Hi,
I'm planning on making use of MAP_NORESERVE for sparse memory regions,
but I still want to have some way to reduce the chance of running into
random OOMs, similar to the ones we have with !MAP_NORESERVE on private
mappings. I want dynamic reservations of swap space.
The rough idea is having a large mmap(MAP_NORESERVE) area in which I
dynamically populate/discard memory to control the memory consumption,
similar to a memory allocator - but rather in the context of dynamically
resizing VMs. In case the user requests a dangerous configurations ("add
50GB" instead of "add 5GB"), I rather want to fail in a nice way early
and disallow growing a VM instead of crashing the VM later on.
For anything file-backed (MAP_SHARED) this is fairly easy: fallocate()

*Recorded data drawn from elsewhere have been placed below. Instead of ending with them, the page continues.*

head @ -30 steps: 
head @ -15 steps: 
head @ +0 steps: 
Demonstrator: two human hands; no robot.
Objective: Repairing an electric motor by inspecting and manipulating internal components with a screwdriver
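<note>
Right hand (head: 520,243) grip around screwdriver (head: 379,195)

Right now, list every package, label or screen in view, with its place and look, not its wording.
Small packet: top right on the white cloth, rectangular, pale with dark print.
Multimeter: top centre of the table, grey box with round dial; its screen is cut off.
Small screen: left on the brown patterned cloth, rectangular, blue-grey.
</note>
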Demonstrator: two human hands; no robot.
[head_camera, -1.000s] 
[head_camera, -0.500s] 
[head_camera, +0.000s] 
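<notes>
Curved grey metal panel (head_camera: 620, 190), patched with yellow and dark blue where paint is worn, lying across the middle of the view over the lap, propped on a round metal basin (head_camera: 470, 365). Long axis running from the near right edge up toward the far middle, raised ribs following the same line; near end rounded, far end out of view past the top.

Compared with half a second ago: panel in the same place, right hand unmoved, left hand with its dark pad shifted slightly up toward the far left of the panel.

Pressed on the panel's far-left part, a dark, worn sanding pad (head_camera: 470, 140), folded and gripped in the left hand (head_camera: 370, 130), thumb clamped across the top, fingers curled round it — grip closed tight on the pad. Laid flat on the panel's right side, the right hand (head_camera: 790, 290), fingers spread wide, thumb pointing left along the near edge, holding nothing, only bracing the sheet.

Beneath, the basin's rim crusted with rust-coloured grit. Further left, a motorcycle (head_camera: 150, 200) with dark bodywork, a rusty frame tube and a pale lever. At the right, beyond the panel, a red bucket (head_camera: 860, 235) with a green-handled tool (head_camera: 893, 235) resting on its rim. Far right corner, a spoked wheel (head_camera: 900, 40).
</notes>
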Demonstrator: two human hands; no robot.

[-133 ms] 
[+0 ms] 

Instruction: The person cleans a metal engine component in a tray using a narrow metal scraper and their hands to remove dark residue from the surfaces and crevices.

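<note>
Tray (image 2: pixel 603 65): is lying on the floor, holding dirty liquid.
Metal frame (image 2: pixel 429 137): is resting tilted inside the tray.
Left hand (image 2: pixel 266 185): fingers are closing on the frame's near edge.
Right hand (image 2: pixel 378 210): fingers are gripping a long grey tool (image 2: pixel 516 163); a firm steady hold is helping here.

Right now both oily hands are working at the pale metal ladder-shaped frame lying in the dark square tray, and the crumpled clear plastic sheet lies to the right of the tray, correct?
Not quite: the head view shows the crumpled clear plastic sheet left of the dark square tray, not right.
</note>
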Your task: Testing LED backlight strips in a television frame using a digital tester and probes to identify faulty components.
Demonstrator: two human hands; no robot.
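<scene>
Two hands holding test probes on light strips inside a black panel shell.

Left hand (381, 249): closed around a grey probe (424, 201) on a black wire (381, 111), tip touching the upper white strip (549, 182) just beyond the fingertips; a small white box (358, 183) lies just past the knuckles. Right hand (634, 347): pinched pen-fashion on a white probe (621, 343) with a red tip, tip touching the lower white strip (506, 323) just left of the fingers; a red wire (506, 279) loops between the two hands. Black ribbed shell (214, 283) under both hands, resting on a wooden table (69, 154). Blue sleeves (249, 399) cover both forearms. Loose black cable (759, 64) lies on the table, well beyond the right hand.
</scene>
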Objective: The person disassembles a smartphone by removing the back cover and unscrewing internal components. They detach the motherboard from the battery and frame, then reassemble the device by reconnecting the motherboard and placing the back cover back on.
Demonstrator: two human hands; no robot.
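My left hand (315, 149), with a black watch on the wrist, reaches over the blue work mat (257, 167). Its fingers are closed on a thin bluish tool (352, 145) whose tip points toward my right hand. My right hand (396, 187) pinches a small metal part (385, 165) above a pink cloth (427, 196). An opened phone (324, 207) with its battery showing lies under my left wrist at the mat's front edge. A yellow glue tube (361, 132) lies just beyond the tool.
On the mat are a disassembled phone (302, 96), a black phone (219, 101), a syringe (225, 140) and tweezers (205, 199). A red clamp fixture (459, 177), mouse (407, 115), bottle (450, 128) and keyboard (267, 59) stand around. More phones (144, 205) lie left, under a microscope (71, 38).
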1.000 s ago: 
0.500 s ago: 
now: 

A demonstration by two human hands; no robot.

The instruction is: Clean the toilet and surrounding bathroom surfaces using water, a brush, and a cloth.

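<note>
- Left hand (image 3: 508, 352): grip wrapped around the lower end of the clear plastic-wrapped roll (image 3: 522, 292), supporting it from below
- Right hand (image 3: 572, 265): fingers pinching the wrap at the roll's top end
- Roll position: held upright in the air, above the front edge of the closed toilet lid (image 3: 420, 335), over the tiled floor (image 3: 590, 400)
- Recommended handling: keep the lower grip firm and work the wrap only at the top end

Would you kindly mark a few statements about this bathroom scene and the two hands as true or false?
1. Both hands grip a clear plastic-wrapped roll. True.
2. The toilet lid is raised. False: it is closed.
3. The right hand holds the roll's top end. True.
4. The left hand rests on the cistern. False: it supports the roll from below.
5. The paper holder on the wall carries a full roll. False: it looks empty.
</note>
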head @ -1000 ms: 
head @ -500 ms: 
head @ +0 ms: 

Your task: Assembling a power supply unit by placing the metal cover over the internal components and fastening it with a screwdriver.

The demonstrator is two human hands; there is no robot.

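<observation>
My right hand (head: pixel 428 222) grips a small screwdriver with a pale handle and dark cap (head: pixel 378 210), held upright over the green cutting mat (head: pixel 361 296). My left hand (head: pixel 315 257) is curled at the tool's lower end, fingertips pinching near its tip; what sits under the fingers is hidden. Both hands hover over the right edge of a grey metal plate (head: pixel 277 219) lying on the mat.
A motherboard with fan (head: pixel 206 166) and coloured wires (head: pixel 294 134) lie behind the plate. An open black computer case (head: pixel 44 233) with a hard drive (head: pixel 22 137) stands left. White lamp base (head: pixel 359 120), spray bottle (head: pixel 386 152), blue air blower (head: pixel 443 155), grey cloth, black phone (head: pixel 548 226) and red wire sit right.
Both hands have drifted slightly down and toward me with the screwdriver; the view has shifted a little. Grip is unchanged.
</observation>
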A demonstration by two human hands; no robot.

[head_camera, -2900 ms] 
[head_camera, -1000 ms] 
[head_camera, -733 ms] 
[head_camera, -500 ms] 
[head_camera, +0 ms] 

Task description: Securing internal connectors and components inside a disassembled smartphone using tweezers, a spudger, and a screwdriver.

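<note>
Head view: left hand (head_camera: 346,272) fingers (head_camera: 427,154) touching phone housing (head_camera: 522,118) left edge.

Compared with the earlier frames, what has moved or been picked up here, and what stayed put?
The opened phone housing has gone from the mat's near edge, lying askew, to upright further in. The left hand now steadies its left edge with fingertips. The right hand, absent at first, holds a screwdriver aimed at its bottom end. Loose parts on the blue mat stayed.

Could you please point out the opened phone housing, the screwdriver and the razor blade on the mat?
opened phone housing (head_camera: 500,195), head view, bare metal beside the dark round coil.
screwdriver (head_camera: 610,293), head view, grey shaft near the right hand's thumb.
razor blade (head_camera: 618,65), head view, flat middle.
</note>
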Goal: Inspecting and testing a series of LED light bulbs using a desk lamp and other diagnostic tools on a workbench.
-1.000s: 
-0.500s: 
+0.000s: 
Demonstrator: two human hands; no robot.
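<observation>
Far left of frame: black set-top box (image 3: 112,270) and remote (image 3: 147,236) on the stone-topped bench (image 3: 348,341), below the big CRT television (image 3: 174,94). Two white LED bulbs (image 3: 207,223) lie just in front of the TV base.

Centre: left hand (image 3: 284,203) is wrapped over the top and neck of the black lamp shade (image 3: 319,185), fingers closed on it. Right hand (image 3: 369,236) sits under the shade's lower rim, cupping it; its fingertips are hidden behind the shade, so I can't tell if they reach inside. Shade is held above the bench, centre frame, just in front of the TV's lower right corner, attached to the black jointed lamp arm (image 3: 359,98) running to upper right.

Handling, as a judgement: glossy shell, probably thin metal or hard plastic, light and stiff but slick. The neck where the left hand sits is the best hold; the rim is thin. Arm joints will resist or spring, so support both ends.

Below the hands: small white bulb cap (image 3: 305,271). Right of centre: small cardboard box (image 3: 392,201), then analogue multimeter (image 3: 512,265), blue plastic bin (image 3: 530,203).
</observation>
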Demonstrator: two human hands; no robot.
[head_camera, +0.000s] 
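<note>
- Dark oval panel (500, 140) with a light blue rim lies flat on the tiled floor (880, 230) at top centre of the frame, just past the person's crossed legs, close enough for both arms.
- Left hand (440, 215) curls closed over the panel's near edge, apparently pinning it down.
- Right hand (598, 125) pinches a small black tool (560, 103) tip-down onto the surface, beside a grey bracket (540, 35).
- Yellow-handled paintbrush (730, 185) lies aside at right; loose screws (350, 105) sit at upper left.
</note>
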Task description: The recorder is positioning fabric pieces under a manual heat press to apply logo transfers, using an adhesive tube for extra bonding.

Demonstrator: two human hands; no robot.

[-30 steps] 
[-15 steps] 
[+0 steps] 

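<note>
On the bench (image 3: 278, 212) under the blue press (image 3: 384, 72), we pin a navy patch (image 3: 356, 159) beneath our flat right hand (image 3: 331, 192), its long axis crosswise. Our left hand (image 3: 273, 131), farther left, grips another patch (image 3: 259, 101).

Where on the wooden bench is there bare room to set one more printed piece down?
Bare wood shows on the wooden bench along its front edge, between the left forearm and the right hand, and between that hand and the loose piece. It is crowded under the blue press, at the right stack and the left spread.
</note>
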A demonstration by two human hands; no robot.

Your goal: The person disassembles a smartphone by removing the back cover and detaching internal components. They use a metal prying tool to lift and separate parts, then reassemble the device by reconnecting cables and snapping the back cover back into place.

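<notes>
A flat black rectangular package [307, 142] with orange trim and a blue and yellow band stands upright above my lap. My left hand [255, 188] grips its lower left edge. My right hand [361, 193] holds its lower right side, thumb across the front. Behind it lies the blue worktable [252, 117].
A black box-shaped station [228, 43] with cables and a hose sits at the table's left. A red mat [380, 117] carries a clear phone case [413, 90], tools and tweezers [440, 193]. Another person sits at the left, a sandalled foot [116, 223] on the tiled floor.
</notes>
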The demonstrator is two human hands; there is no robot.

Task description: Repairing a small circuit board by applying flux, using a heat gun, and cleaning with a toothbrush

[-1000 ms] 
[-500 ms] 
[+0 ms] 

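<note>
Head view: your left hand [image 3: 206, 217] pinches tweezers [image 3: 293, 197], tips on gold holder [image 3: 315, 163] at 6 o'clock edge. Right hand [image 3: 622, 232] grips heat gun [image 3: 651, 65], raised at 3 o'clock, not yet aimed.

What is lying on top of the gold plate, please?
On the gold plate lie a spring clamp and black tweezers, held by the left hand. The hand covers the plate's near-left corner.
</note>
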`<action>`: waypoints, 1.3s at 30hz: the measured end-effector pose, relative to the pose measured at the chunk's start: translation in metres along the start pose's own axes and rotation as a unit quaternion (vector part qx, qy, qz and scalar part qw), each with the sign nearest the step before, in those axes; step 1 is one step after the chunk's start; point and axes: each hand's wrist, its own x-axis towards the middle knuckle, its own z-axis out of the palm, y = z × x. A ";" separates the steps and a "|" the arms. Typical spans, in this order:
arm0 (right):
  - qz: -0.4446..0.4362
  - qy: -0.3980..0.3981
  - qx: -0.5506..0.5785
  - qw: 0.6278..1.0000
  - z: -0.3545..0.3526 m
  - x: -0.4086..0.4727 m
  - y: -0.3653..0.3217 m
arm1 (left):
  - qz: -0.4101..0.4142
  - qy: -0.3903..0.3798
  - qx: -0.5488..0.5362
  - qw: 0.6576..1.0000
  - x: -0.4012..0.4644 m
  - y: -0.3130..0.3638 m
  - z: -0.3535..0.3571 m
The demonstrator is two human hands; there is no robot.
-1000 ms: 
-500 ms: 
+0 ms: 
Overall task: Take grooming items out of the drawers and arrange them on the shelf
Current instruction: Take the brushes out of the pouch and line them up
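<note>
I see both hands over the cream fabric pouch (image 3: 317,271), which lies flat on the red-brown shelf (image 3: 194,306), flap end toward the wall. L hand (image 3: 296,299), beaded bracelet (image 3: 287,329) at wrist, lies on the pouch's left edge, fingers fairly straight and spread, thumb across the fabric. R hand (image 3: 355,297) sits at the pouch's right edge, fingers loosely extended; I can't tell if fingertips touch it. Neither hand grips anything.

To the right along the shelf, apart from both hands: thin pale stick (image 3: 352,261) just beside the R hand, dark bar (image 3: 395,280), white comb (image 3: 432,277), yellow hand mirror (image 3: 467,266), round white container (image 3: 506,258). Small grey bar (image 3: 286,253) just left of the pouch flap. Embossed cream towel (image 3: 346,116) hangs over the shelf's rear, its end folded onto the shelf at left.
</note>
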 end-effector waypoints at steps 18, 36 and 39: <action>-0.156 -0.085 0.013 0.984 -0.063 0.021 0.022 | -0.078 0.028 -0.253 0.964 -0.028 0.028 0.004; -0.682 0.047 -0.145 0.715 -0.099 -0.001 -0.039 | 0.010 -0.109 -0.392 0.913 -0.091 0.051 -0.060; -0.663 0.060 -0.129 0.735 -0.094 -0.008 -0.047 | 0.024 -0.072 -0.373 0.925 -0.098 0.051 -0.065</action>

can preallocate memory. If it fails, there is not sufficient backing
storage. (it might be nice to also only reserve and not preallocate for
hugetlbfs, but that's another story)
For anonymous memory / MAP_PRIVATE it's complicated. I want to avoid any
kinds of remapping (mmap(MAP_FIXED | !MAP_NORESERVE)) within the sparse
region, as it is expensive, I can easily run into too mapping limits,
and it creates quite some problems with other parallel features that are
enabled (e.g., userfaultfd).
So I actually want to decide myself how much memory is reserved, have a
way to increase it (and fail if impossible) or decrease it. Doing this
per VMA is not possible, as it's unclear what to do on VMA
splits/unmappings.
One idea is concurrently resizing a parallel, pre-reserved
mmap(MAP_PRIVATE|MAP_ANON) area, which would fail when trying to grow it
via mmap(MAP_FIXED) and there is not sufficient swap. This fells kind of
wrong to achieve the goal and it might fail due to per-process limits.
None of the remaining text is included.